DATA UNDER STUDY section start

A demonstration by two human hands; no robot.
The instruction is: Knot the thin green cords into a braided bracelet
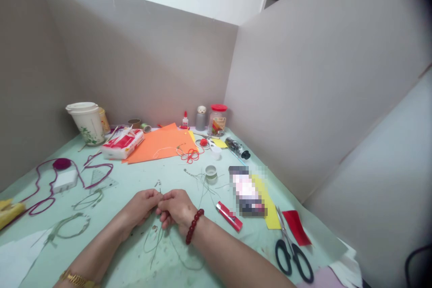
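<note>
My left hand (143, 208) and my right hand (177, 209) meet over the middle of the table, fingertips pinched together. Both are closed on a thin green cord (158, 247), whose loose strands hang and curl on the table below them. A short end pokes up above the fingertips. The exact grip is partly hidden by the fingers. Beyond my right hand stands a spool (211, 174) with green strands spread around it. A red lighter (229, 217) lies to the right. On the left are two braided green cord loops (72, 229).
Black-handled scissors (292, 256), a red piece (297, 228) and a blurred phone (247, 191) lie right. Purple yarn (62, 164) trails left. Behind are a tissue pack (123, 142), orange paper (158, 144), a white bin (86, 123) and a jar (218, 120). Grey partitions surround the table.
</note>
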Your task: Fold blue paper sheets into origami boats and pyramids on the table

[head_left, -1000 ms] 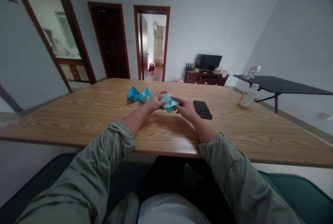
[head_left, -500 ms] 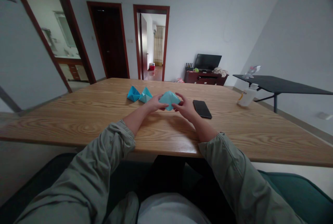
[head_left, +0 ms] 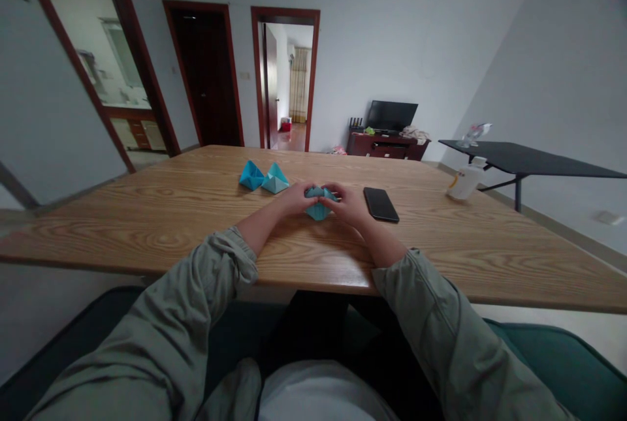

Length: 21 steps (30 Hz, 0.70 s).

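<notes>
Between my two hands is a light blue folded paper [head_left: 319, 211], its middle squeezed inward and its lower part bulging below my thumbs. My left hand [head_left: 296, 199] grips its left side, and my right hand [head_left: 347, 203] grips the right side. Fingers cover much of the paper's edges. Just left of my left hand, a light blue origami boat [head_left: 275, 179] stands on the table. Touching or nearly touching it is a darker blue origami boat [head_left: 251, 176].
On the wooden table [head_left: 171, 225], a black phone-like tablet [head_left: 381, 205] lies right of my right hand. A whitish plastic bottle [head_left: 466, 181] stands at the right edge. Beyond it is a dark folding table [head_left: 529, 158]. A television [head_left: 392, 116] stands against the far wall.
The paper was a wide, flat diamond shape; now it is narrower and folded in at the middle. Both hands have come closer together and slightly lower.
</notes>
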Available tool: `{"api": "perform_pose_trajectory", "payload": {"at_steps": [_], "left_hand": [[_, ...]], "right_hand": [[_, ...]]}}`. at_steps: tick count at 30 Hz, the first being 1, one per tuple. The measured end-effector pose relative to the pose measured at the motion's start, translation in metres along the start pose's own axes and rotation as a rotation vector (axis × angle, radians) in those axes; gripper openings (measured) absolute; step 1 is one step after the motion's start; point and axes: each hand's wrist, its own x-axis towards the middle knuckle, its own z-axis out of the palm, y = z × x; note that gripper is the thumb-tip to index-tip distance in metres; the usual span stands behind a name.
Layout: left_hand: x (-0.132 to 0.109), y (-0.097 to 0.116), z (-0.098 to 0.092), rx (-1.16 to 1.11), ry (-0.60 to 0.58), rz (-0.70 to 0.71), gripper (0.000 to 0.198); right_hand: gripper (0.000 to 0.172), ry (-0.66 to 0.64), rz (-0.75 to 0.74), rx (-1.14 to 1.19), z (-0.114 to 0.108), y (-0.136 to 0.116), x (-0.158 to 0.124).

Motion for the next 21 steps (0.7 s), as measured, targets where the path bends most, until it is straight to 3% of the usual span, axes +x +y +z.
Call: {"api": "perform_pose_trajectory", "payload": {"at_steps": [5, 11, 21], "left_hand": [[-0.001, 0.000, 0.000, 0.023, -0.030, 0.037, 0.022], [-0.001, -0.005, -0.005, -0.009, -0.090, -0.042, 0.028], [-0.010, -0.023, -0.032, 0.127, -0.197, -0.089, 0.034]], "right_hand": [[0.023, -0.003, 0.031, -0.120, 0.000, 0.003, 0.001], [0.015, -0.002, 0.089, -0.306, -0.005, 0.008, 0.000], [0.018, -0.018, 0.183, -0.255, -0.015, 0.035, 0.001]]}}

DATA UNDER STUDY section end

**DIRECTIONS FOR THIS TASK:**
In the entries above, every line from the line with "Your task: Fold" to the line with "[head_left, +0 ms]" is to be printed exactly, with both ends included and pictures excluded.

**TASK OUTPUT:**
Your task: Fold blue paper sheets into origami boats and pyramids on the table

[head_left, -1000 ms] 
[head_left, -500 ms] 
[head_left, +0 ms] 

This concludes the response to the exercise.